# Trailhead vs. Vertex



## Seuchenpaul (3. Mai 2005)

Hallo, 

kann mir jemand die wesentlichen Unterschiede der beiden Modelle nennen? Und würde jemand zuschlagen falls er günstig an ein Trailhead käme? 

Danke im Voraus. 
Grüße


----------



## bikemammut (10. November 2005)

Gibt es nennenswerte Unterschiede zwischen diesen beiden Modellen?
Wer Infos hat, bitte her damit!
grüße
daniel


----------



## MTB-News.de




----------



## s.d (10. November 2005)

hab jetzt leider nicht genug Zeit um ausführlich zu posten aber schaut doch einfach mal bei www.bikeaction.de nach


----------



## bikemammut (10. November 2005)

...das trailhead wird dort nicht mehr zu finden sein, schließlich hat das Modell schon ein paar Jahre auf dem Buckel.
Vielleicht postest du doch einmal !?!?

gruß
aus
berlin


----------



## s.d (10. November 2005)

aber hier: http://www.bikes.com/bikes/2003/sport_hardtail/sport_hardtail.aspx  

das Vetex ist hald meiner meinung nach noch hochwertiger und auf Marathon bzw CC ausgelegt und ein richtiges  Sportgerät wobei das Trailhead ja auch die ST3-Geometirie aber  miderwertigere Komonenten hat.


----------



## ctwitt (26. November 2005)

Hi, ich fahre Marathon Rennen mittel und Langstrecke mit meinem Vertex TSC mit Marz.

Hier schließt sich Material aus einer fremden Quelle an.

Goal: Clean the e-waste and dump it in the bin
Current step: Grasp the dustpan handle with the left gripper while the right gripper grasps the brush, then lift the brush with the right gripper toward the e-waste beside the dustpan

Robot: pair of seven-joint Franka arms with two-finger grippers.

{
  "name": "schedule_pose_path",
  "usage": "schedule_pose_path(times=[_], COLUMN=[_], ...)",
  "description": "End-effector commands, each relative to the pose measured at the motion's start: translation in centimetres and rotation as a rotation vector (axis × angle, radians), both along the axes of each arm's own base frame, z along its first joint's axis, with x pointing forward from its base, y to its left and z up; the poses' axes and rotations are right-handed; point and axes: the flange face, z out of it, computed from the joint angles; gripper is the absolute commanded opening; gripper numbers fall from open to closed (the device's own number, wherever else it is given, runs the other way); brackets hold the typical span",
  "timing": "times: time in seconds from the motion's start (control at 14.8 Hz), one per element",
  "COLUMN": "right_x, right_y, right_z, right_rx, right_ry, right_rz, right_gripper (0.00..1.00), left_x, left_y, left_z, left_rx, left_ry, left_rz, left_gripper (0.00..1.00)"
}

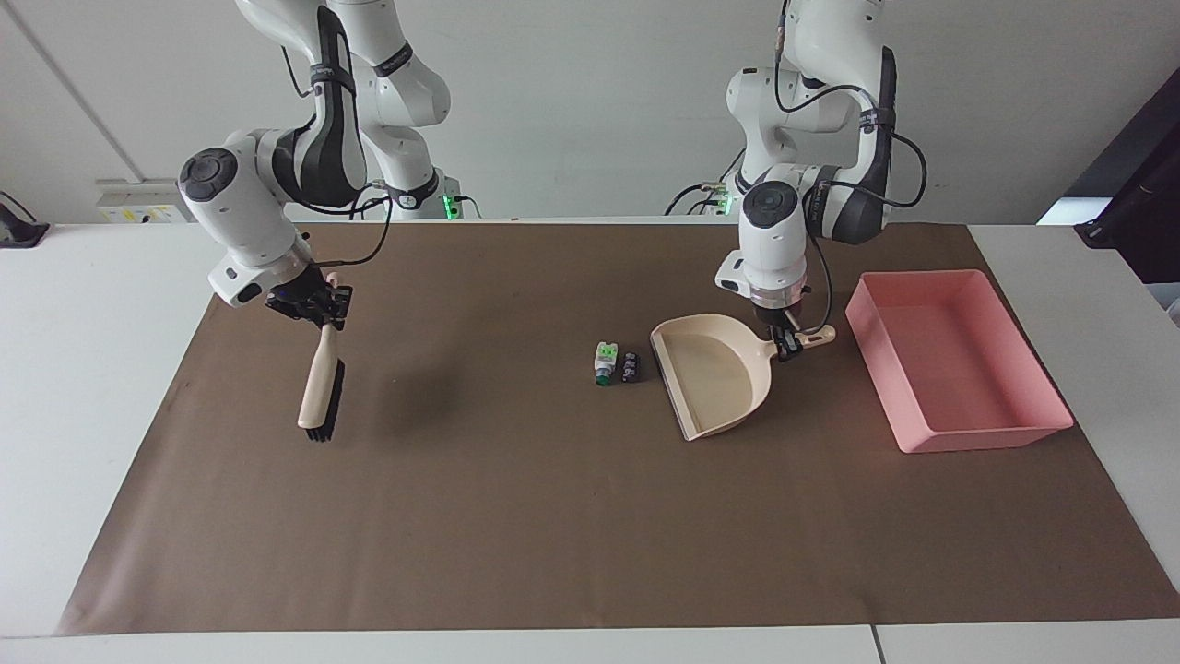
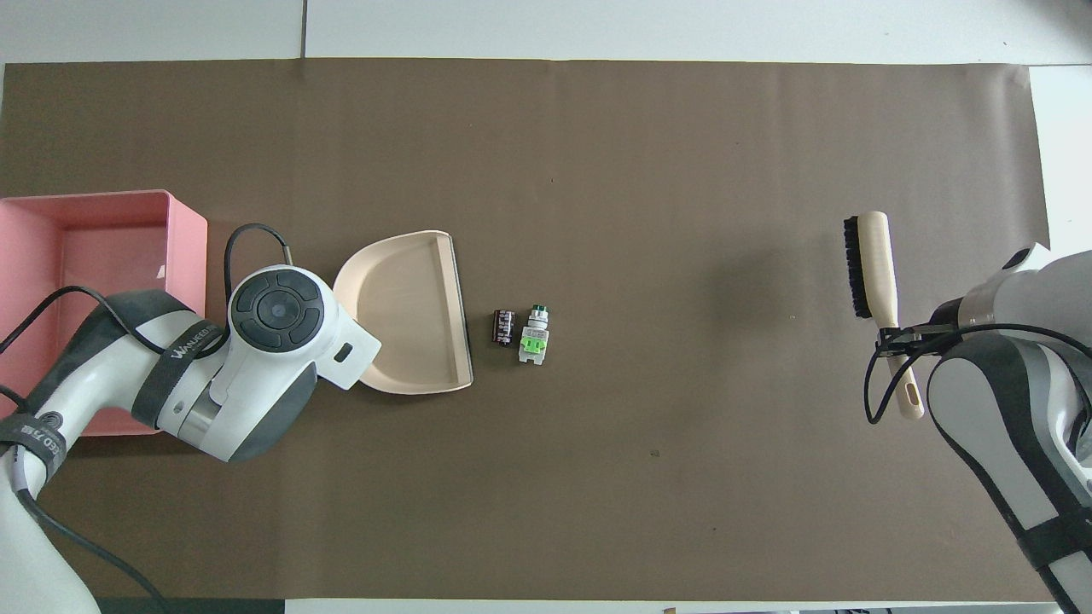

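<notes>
E-waste is two tiny parts lying side by side on the brown mat at the centre of the frame: a white-and-green part (image 1: 604, 361) and a black blocky piece (image 1: 631, 366), touching or nearly so, just beside the open lip of the beige dustpan (image 1: 712, 377). Neither has been swept yet, and the pink bin (image 1: 959, 358) at the right of the facing view appears to hold none of the e-waste, so by my reading the task stands at its start: tools are in hand, and sweeping, lifting and dumping are all left. The left gripper (image 1: 786, 346), right of centre in the facing view, has its fingers clamped on the dustpan's handle, with the pan slightly turned; whether its lip rests on the mat I cannot say for sure. The right gripper (image 1: 315, 305), in the left part of that view, has its fingers clamped on the handle of a hand brush (image 1: 322, 387), which hangs bristles-down, apparently clear of the tabletop (image 1: 92, 369) and well apart from the parts.
</notes>
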Motion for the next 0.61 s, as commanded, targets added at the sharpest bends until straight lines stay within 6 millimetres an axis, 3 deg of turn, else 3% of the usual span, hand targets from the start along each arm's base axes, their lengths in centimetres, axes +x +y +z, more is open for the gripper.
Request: schedule_pose_path(times=[0.0,0.27,0.41,0.54], right_x=[0.8,-0.3,-1.2,-2.5], right_y=[4.6,14.6,18.3,23.1], right_z=[1.2,1.4,1.2,0.5], right_rx=[0.014,-0.023,-0.037,-0.048], right_ry=[0.023,0.017,0.017,0.009], right_rz=[0.032,0.042,-0.008,-0.024], right_gripper=[0.0,0.0,0.0,0.0], left_x=[0.0,1.1,0.9,0.6], left_y=[0.6,0.7,0.4,-1.0], left_z=[1.0,3.9,3.8,3.7], left_rx=[0.009,0.071,0.09,0.103], left_ry=[-0.023,0.015,0.014,0.021], left_rz=[0.005,0.046,0.022,-0.057], left_gripper=[0.0,0.0,0.0,0.0])
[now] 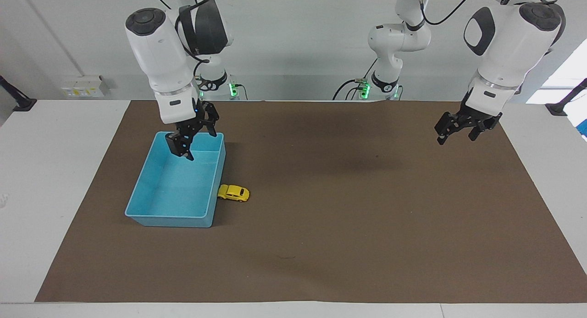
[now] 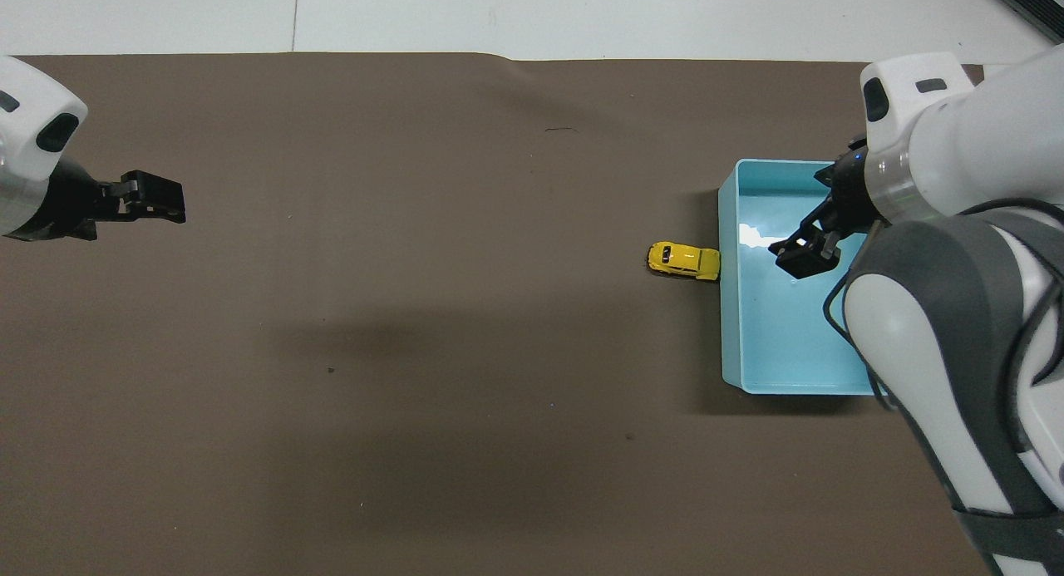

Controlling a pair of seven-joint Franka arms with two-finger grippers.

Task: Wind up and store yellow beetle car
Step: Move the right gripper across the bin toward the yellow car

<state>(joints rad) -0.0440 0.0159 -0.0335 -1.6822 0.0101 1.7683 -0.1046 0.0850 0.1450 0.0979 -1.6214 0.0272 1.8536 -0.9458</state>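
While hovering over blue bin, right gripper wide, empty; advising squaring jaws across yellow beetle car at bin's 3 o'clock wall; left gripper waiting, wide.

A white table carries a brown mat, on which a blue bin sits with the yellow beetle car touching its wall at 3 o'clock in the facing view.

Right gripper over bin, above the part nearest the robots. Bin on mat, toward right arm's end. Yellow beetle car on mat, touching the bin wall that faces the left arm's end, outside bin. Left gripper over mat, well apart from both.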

Marathon SL und 120 mm Vorbau. Gradem Lenker und RF Forged Kurbel sowie Sram X0. Un d es ist total super mit diesem Rad zu fahren. Einfach ein geniales Sportgerät. 

Benutze im Training ein Element 70 und hatte früher auch ein Slayer. Aber am geilsten ist das Vertex. Wenn Du schnell sein willst dann Vertex!


----------